Pour éclairer ma pensée, je vais vous donner un exemple lié à l’actualité. A cause de la pandémie, le canton d’Uri, l’un des trois cantons fondateurs de la Suisse justement, a décrété le confinement, alors qu’il n’est pas plus exposé que d’autres cantons du pays qui, eux, ne sont pas tous confinés. La résistance patriotique du canton d’Uri me fait rire: peut-on arrêter à ses propres frontières un virus alors qu’aujourd’hui, toute la Suisse est reliée par des tunnels, ouverte ainsi à tous les vents microbiens?

Il y a dans la paix suisse « qui fonctionne comme un refuge (…) autant de fantômes et de spectres que partout ailleurs sinon davantage », écrit le Français Jean-Christophe Bailly dans la préface de votre livre. Vous lui donnez raison?

Oui. Il est vrai qu’il y a chez nous, de façon générale, de la peur et de l’inquiétude qui sont à la base de notre repli sur nous-mêmes. Notre littérature en témoigne d’ailleurs. Nous avons la fâcheuse habitude, narcissique, de nous regarder un peu trop le nombril.

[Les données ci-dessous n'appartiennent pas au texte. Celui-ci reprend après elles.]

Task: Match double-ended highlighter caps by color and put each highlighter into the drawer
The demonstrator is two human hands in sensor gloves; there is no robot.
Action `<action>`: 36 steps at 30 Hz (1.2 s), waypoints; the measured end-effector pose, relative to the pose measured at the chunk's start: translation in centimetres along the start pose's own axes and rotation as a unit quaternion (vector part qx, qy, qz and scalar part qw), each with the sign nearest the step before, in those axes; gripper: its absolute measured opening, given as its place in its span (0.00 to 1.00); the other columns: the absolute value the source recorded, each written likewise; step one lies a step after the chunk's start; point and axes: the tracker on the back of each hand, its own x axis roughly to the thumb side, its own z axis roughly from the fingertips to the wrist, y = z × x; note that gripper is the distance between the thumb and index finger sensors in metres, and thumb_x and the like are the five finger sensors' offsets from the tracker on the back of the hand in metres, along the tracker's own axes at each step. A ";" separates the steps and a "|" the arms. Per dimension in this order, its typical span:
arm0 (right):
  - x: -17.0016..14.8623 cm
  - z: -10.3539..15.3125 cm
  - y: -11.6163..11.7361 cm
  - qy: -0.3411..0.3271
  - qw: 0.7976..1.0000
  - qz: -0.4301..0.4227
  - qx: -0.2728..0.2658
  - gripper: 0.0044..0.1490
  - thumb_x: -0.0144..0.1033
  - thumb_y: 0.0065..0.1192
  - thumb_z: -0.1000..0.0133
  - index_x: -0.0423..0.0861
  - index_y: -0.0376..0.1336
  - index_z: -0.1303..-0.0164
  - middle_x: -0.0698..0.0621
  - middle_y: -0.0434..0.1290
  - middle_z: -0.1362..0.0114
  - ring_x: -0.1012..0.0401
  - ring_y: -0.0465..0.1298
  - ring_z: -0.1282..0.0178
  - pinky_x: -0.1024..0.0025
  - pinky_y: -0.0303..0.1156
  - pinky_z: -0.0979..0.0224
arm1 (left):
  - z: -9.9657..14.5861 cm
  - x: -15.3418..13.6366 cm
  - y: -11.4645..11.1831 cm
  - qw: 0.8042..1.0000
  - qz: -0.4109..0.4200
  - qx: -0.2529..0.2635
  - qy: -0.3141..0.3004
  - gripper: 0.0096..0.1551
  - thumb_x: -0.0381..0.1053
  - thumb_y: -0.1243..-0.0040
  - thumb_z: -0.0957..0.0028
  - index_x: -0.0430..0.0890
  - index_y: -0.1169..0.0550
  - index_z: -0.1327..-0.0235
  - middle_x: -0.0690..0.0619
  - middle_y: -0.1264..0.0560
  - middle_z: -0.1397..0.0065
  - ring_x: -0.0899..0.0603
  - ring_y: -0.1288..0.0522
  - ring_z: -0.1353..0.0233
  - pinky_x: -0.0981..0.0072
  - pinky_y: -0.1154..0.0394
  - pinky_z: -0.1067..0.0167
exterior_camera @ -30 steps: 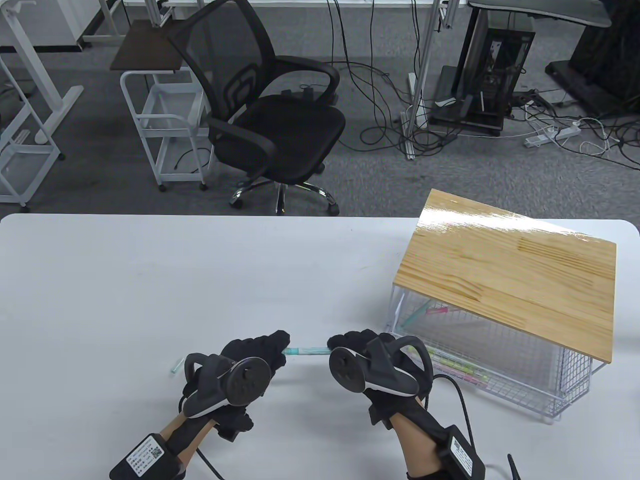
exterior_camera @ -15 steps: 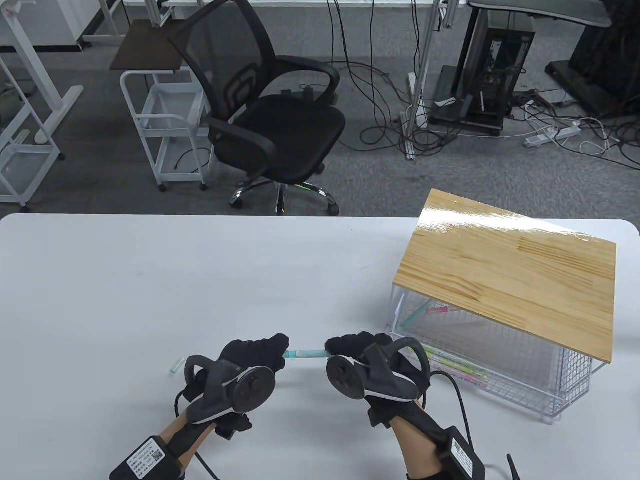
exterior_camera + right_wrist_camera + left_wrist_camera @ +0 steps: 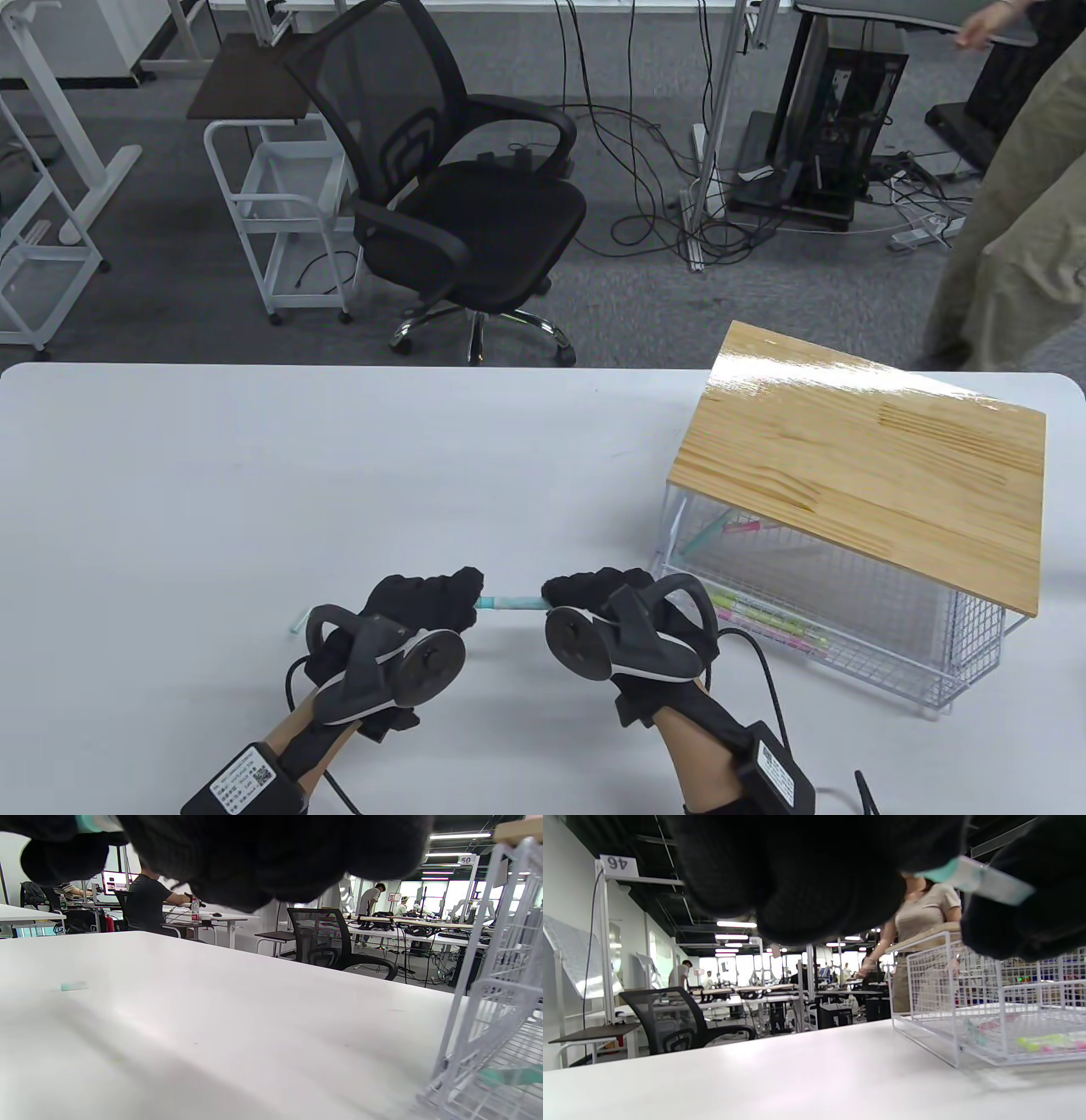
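A teal highlighter (image 3: 511, 603) is held level above the table between both hands. My left hand (image 3: 450, 594) pinches its left end and my right hand (image 3: 570, 592) grips its right end. In the left wrist view the teal highlighter (image 3: 980, 878) spans the gap between the black gloved fingers. A loose teal cap (image 3: 295, 625) lies on the table left of my left hand; the right wrist view shows the cap (image 3: 74, 986) too. The wire drawer (image 3: 891, 671) stands pulled out at the right, with several highlighters (image 3: 768, 624) lying in it.
A wooden-topped wire rack (image 3: 865, 458) sits over the drawer at the table's right. A black office chair (image 3: 458, 195) stands beyond the table's far edge. A person in beige clothing (image 3: 1018, 221) stands at the far right.
Both hands and the highlighter have drifted slightly left and toward the near edge. A person in beige has come into view at the far right.
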 end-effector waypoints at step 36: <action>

Suivant le tracé de votre marche, vous dites non sans humour : «J’ai fait une croix sur mon pays». La phrase peut s’entendre de deux manières. Laquelle faut-il retenir?

Même si ma phrase paraît sarcastique, je ne veux pas dire que mon pays me désespère, mais plutôt que je porte dans mon être l’emblème de la Suisse: la croix.

Concluons sur une note bucolique, puisque la nature demeure le fil lumineux de votre livre. Vous dites que la Suisse est «le Château d’eau de l’Europe». Un commentaire?

Oui, ça me semble évident. Avec ses 150 lacs et ses dizaines de fleuves dont trois très grands, le Rhin, l’Aar et le Rhône, la Suisse dispose d’un atout majeur. Tout le monde sait que si on coupe les sources, on crée des problèmes. La géographie de la Suisse, en dehors de toute considération politique, a préservé le pays des invasions étrangères. Notre richesse aquatique et notre emplacement au cœur de l’Europe rend celle-ci dépendante de nous. C’est notre force.